Because it costs resources to keep track of that and people don't usually need
exact tuple counts for whole tables. Those that do and are willing to pay the
price can use triggers to maintain a count in a separate table.

Re: Make COUNT(*) Faster?

From

Steve Wampler

Date:

08 July 2005, 12:07:41

Bruno Wolff III wrote:
> No, it is an exact count.

Yes, for the transaction, but it's an approximation of the number of
tuples in the table - which is probably what the people who worry about
its cost are more interested in (an approximate count for the table).
I'm also claiming that a true count for any active table is meaningless and
am *not* suggesting that effort be spent on trying to produce such
a true count.

>>I assume this has been beaten well past death, but I don't see why it
>>wouldn't be possible to keep pg_class.reltuples a bit more up-to-date
>>instead of updating it only on vacuums.
> 
> 
> Because it costs resources to keep track of that and people don't usually need
> exact tuple counts for whole tables. 

Yes, we agree completely! (Which is why I said 'a bit more' instead of
'exactly' above.)  My uses for COUNT(*) are to get 'reasonable' approximate
counts of the table sizes - not true counts, but approximate values.  Unfortunately,
pg_class.reltuples gets too far off too fast for me to use it as a consistent guide
to current table size.  If you Folks Who Know believe that simply keeping
pg_class.reltuples 'closer' to the actual table size is too expensive, I'll
accept that [after all, I have to right now anyway], but I'm surprised that
it is, given all the other work that must go on at the start/close of a transaction.

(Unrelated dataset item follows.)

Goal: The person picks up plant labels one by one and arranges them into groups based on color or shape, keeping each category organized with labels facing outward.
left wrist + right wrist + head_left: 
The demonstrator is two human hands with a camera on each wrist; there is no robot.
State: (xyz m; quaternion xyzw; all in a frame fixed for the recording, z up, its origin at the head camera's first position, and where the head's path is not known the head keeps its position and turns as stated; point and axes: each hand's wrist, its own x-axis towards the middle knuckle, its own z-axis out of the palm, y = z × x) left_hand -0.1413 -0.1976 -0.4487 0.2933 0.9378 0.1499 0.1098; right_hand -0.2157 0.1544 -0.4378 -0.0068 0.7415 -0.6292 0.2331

I also understand that 'reasonable' and 'closer' are vague terms.
In the example scenerio where there were around 80 rows in an indeterminate
state, my claim is that, in a table of around a million rows, it doesn't
matter whether some portion of those indeterminate rows are included in
an approximation of the table size or not (though it might in a table of
100 'true' rows - but the decision to ask for a true 'transaction' count (slow)
or an approximate table size (fast) should be left to the user in either case).

So, leave COUNT(*) alone.  But it would be very handy to have a
way to get an approximate table size that is more accurate than is
provided by a pg_class.reltuples that is only updated on vacuums.

-- 
Steve Wampler -- swampler@noao.edu
The gods that smiled on your birth are now laughing out loud.

Re: Make COUNT(*) Faster?

From

Rod Taylor

Date:

08 July 2005, 12:25:56

> So, leave COUNT(*) alone.  But it would be very handy to have a
> way to get an approximate table size that is more accurate than is
> provided by a pg_class.reltuples that is only updated on vacuums.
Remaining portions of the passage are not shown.